* _Goal of the exercise_
Please retype every record below exactly, leaving the pictures out.

* _Source information_
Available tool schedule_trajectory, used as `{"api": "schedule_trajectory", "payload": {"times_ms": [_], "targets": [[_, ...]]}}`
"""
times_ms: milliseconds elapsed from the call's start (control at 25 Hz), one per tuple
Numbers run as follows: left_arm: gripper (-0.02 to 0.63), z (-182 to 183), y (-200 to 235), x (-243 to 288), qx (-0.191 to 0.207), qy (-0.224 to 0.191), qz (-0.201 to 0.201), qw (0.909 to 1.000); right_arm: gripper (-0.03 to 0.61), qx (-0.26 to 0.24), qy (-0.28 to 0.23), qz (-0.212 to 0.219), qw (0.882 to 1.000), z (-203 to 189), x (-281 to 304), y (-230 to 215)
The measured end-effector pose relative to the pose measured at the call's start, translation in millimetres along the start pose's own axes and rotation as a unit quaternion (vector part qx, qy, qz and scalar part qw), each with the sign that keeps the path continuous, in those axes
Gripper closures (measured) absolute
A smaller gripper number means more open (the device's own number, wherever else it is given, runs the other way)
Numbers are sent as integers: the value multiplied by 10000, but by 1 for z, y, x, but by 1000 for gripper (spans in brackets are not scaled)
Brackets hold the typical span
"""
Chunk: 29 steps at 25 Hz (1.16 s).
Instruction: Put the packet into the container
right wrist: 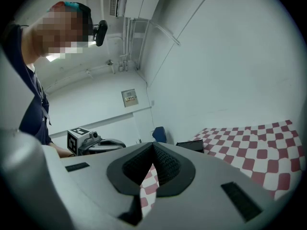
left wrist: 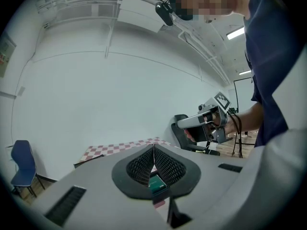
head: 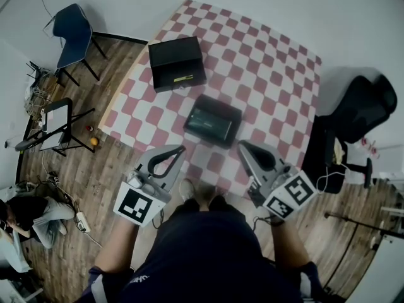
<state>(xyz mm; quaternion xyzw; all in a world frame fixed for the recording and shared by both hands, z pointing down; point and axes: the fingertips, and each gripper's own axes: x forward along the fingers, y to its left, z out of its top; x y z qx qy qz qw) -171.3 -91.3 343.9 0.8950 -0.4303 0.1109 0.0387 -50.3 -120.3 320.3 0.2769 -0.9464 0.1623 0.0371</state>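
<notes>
Wood flooring surrounds a bench (head: 278,74) covered in red-and-white check, with pale walls behind it. At far left of the head view a blue chair (head: 74,27) stands on the floor. Below it is a black folding stand (head: 57,125), and a person (head: 31,213) sits low in the corner.

On the left part of the bench lies the black container (head: 177,63), a yellow-green strip on its near side. The dark green packet (head: 213,120) rests flat on the check cloth, nearer the person and to the right of the container, apart from it.

Below the packet, the left gripper (head: 181,148) points toward its near left corner. Its jaws are pressed together with nothing between them, and its own view shows the packet only through the slit beyond the tips. The right gripper (head: 241,145) sits just beside the packet's near right corner, also closed and empty. Whether it touches the packet cannot be told.

A black office chair (head: 363,106) stands off the bench's right edge.
</notes>
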Motion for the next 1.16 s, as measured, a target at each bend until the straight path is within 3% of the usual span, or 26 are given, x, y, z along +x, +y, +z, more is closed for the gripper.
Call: {"api": "schedule_trajectory", "payload": {"times_ms": [1160], "targets": [[578, 6, -14, 22, 41, 74, -165, 9998, 564, 30, 118, 46, 9999, -8, -8, -8]]}}
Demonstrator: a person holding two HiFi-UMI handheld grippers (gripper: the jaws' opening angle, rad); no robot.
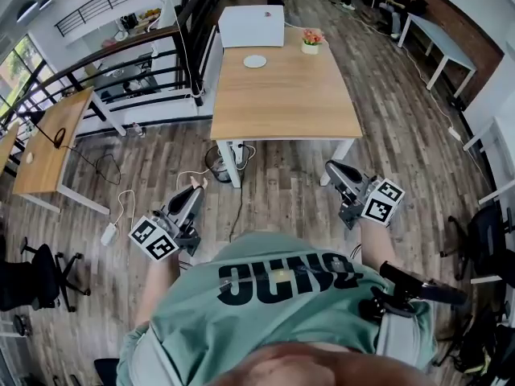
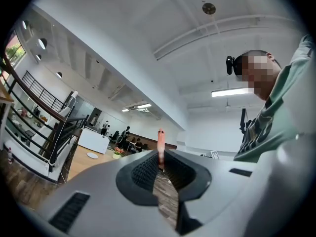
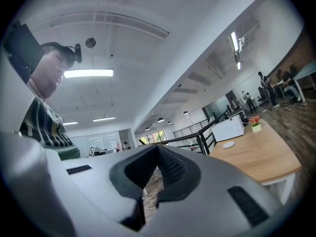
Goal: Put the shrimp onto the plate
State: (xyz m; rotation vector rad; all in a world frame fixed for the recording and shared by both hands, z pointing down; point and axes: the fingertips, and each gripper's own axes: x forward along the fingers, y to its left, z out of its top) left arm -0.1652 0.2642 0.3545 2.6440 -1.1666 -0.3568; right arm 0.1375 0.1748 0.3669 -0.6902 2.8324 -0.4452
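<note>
A thin pink shrimp [image 2: 160, 141] sticks up from the tips of my left gripper [image 2: 161, 157], which is shut on it. In the head view the left gripper [image 1: 195, 191] hangs low over the wooden floor, short of the table's near left corner, with the shrimp [image 1: 204, 182] just showing at its tip. A small white plate [image 1: 254, 61] lies at the far end of the light wooden table [image 1: 286, 103]; the plate [image 2: 92, 155] is far off in the left gripper view too. My right gripper [image 1: 331, 169] is shut and holds nothing, near the table's front right corner.
A white box [image 1: 251, 26] and a small pot of flowers [image 1: 311, 40] stand at the table's far end by the plate. A black railing [image 1: 121, 63] runs to the left. Cables [image 1: 121, 207] trail on the floor. Office chairs [image 1: 44, 276] and other desks stand around.
</note>
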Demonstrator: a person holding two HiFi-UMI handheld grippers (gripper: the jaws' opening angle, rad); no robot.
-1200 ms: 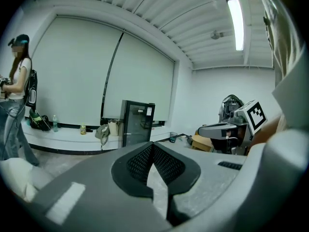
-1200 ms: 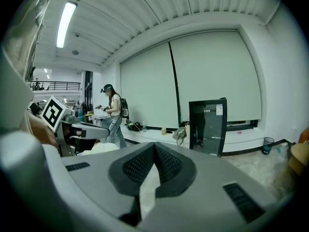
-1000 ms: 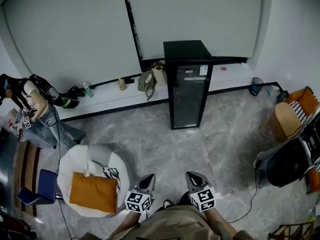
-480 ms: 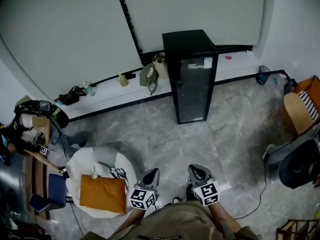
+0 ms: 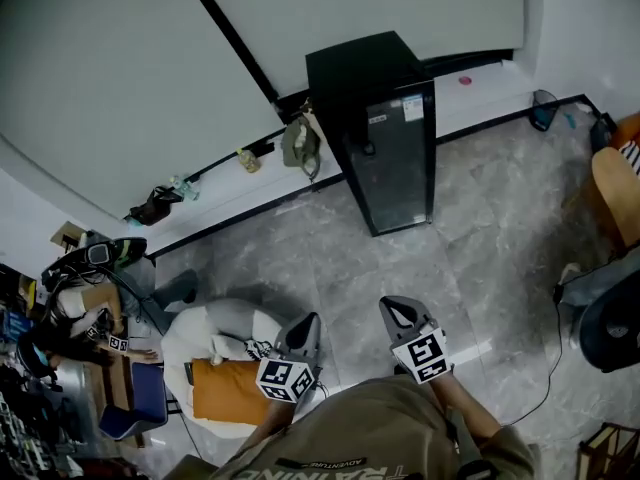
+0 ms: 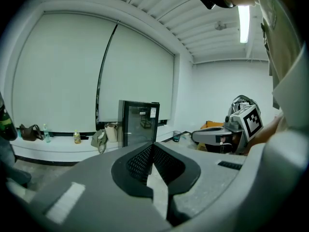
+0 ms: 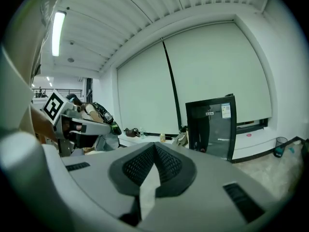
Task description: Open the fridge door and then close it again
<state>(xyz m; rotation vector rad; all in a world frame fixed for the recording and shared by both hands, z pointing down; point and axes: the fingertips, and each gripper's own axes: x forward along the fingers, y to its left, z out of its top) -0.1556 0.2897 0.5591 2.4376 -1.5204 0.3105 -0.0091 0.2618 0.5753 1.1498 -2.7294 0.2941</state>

* _Your solution_
Available tool schedule_trajectory, used as `{"api": "schedule_trajectory", "payload": {"times_ms": [_], "targets": [[_, ...]]}}`
"""
times_ms: milliseconds elapsed from the call's start (control at 25 Hz), one per tuple
Numbers run as follows: left_arm: gripper (-0.02 to 0.63), z (-182 to 183), y (-200 to 235), x (-243 to 288), qx (-0.191 to 0.207), qy (-0.224 to 0.191), qz (-0.201 to 0.201), qw (0.909 to 1.000); right_arm: gripper (-0.03 to 0.61), qx (-0.26 to 0.24), qy (-0.28 to 0.23), qz (-0.212 to 0.219), qw (0.882 to 1.000), z (-203 to 189), x (-281 to 304), y (-230 to 215)
The measured end-effector pose relative to the pose measured at the call's start, translation in millimetres along the start pose's own axes and rotation as a unit quaternion (vector part qx, qy, qz and scalar part qw), each with the sign that keeps the path continuous, in those axes
Gripper closures (measured) absolute
A smaller gripper number means more open (the device's own number, wherever else it is given, runs the other way)
Numbers are sent as integers: the value multiplied by 10000, but by 1 for z, y, x, but by 1000 for gripper (spans in brackets are not scaled)
Brackets hold the typical span
"""
Chunk: 29 steps at 25 Hz (1.16 s).
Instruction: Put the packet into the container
right wrist: 
left wrist: 
head: 
<state>(xyz mm; quaternion xyzw; all in a world frame fixed for the recording and shared by both hands, z pointing down; point and axes: the fingertips, and each gripper's own axes: x forward along the fingers, y to its left, z out of its top; x y z qx qy qz qw) -171.3 -91.3 343.9 0.8950 -0.4303 0.1109 0.0387 -50.3 -120.3 320.3 0.2769 -0.9464 0.1623 0.0371</state>
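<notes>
Wood flooring surrounds a bench (head: 278,74) covered in red-and-white check, with pale walls behind it. At far left of the head view a blue chair (head: 74,27) stands on the floor. Below it is a black folding stand (head: 57,125), and a person (head: 31,213) sits low in the corner.

On the left part of the bench lies the black container (head: 177,63), a yellow-green strip on its near side. The dark green packet (head: 213,120) rests flat on the check cloth, nearer the person and to the right of the container, apart from it.

Below the packet, the left gripper (head: 181,148) points toward its near left corner. Its jaws are pressed together with nothing between them, and its own view shows the packet only through the slit beyond the tips. The right gripper (head: 241,145) sits just beside the packet's near right corner, also closed and empty. Whether it touches the packet cannot be told.

A black office chair (head: 363,106) stands off the bench's right edge.
</notes>
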Motion for the next 1.16 s, as measured, a target at each bend until the straight path is within 3% of the usual span, or 26 are given, x, y, z along +x, +y, +z, more is closed for the gripper.
Call: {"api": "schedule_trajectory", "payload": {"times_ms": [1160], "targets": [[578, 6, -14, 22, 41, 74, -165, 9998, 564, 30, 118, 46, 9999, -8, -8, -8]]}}
Demonstrator: a person holding two HiFi-UMI handheld grippers (gripper: the jaws' opening angle, rad); no robot.
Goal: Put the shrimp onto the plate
State: (xyz m; rotation vector rad; all in a world frame fixed for the recording and shared by both hands, z pointing down; point and axes: the fingertips, and each gripper's own axes: x forward along the fingers, y to its left, z out of its top) left arm -0.1652 0.2642 0.3545 2.6440 -1.1666 -0.3568; right arm 0.1375 0.1748 0.3669 -0.6902 2.8324 -0.4452
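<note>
A thin pink shrimp [image 2: 160, 141] sticks up from the tips of my left gripper [image 2: 161, 157], which is shut on it. In the head view the left gripper [image 1: 195, 191] hangs low over the wooden floor, short of the table's near left corner, with the shrimp [image 1: 204, 182] just showing at its tip. A small white plate [image 1: 254, 61] lies at the far end of the light wooden table [image 1: 286, 103]; the plate [image 2: 92, 155] is far off in the left gripper view too. My right gripper [image 1: 331, 169] is shut and holds nothing, near the table's front right corner.
A white box [image 1: 251, 26] and a small pot of flowers [image 1: 311, 40] stand at the table's far end by the plate. A black railing [image 1: 121, 63] runs to the left. Cables [image 1: 121, 207] trail on the floor. Office chairs [image 1: 44, 276] and other desks stand around.
</note>
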Demonstrator: a person holding two HiFi-UMI handheld grippers (gripper: the jaws' opening angle, rad); no robot.
-1200 ms: 
-1200 ms: 
-1000 ms: 
-480 ms: 
+0 ms: 
+0 ms: 
+0 ms: 
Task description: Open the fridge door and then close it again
<state>(xyz m; rotation vector rad; all in a world frame fixed for the recording and shared by both hands, z pointing down; point and axes: the fingertips, and each gripper's own axes: x forward along the fingers, y to its left, z out of its top) -0.1556 0.2897 0.5591 2.4376 -1.5204 0.3105 -0.0091 0.2618 0.5753 1.1498 -2.7294 0.2941</state>

The exercise requires nothing else.